Friday, August 13, 2010

NHL Out For Bad Contracts

And it may be a bad idea. The NHL won a small victory against front loaded contracts when they successfully won a ruling that struck down the practice. The New Jersey Devils tried to sign Ilya Kovalchuk to a ridiculous contract that would pay him well into the forward's forties at a lesser cost. Now with that little victory, NHL is going all "Steven-Slater" on other contracts that pose the same front loading characteristics.

Roberto Luongo in Vancouver, Marc Savard in Boston, Chris Pronger in Philadelphia and Marian Hossa in Chicago are squarely in the league's cross-hairs. All have signed long term contracts that are the league may retro-actively disallow.

However, all of the players have already filled out their part of the contract by playing for their respective clubs. If the NHL didn't like the practice in the first place, they should have challenged it then and not by allowing those players to play for those teams and let them begin their contracts.

It is understandable that these contracts are a loop hole that bypasses the CBA. The contracts allow a team to pay top dollar for a player while keeping him in the fold for the players lifetime and the price drops when the player passes his prime.

But the league was slow to challenge any of these contracts when they were drafted a year ago. Going back will make those players unrestricted free agents and teams will have to scramble to resign those players or be out the money they paid them for one season and see those players go to other teams.

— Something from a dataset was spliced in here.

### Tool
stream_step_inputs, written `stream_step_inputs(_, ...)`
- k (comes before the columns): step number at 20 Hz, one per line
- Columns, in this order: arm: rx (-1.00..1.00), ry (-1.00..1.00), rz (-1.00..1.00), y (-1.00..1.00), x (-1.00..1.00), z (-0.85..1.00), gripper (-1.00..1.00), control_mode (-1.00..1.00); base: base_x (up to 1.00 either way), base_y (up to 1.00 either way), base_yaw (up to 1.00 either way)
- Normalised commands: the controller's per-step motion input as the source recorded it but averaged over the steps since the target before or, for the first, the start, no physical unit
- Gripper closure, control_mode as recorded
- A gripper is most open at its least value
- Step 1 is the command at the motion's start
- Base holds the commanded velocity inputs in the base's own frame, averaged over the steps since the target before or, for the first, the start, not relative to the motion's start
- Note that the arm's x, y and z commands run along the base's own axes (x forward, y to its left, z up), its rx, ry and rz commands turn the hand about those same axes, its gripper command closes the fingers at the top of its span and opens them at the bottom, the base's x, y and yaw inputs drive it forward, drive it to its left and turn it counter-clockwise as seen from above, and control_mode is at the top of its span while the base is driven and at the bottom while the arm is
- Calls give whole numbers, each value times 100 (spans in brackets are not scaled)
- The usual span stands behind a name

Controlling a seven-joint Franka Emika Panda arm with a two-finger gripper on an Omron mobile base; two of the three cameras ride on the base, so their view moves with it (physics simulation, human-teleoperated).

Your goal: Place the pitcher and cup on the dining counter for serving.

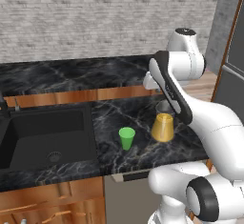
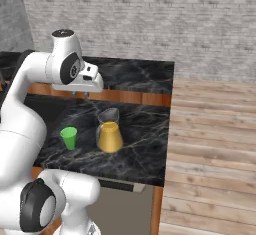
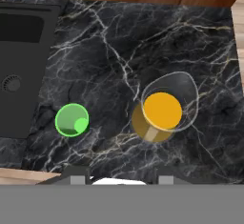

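One pitcher [image 1: 162, 127], one cup [image 1: 127, 137], one sink [image 1: 45, 137], two counters: dining counter [image 1: 71, 74], worktop [image 1: 138, 113]

The amber-yellow pitcher [image 1: 163, 127] stands upright on the lower black marble tabletop [image 1: 109, 118], near its front right corner. The small green cup [image 1: 127, 137] stands upright just beside it, toward the sink side. The raised dining counter [image 1: 71, 75] runs behind them.

The pitcher [image 1: 163, 127] is amber-yellow and half clear, with a grey glassy rim. The cup [image 1: 127, 137] is plain bright green. The lower worktop [image 1: 138, 116] and the dining counter [image 1: 71, 73] are black marble with thin white veins, and some veins look golden in the hand view. The panel [image 1: 62, 97] under the dining counter is brown wood. The sink [image 1: 45, 137] is dark grey. The wall [image 1: 95, 13] shows pale grey bricks. The floor [image 2: 215, 139] has light wooden planks.
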Motion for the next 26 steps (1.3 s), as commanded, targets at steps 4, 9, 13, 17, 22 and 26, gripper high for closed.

Vancouver may see this as an opportunity to part ways with Luongo who has underachieved in the playoffs for the Canucks. But the contract was eventually approved by the league, unlike the Kovalchuk contract that was challenged. It is a tough pill to swallow, but the league should not be going after past contracts they did not challenge and ended up approving anyway.

Other contracts and even trades could be affected by this retro-analyzing of contracts. Imagine a trade from a year or two years ago being challenged and the players in question have to return to their old teams. A team that made the trade, for good or bad, will be stuck paying for a player they didn't have to spend money on if the league had stepped in to begin with. No one is saying the league is looking into that, but it could be a next step if the league wants to pursue it.

It opens a Pandora's box of problems the league just wants to correct. In the end it will confuse fans and become a PR nightmare for the league.

The league caught this one, good for them. But to go back and challenge their own approvals of contracts just seems a bit petty.

Caps notes:
  • Japer's Rink thinks that David Steckel is one Cap that needs to be on the trading block. But I like the big guy!
  • Meanwhile, Peerless reminds us that rumors are just that, rumors.
  • Because I was a bit busy before the news broke, Olie Kolzig has confirmed he will be at the Capitals Convention in October. Also at this year's convention, the Caps will reveal their Winter Classic digs, panel discussions and lots of opportunities to touch a Capital player (no bad touching though).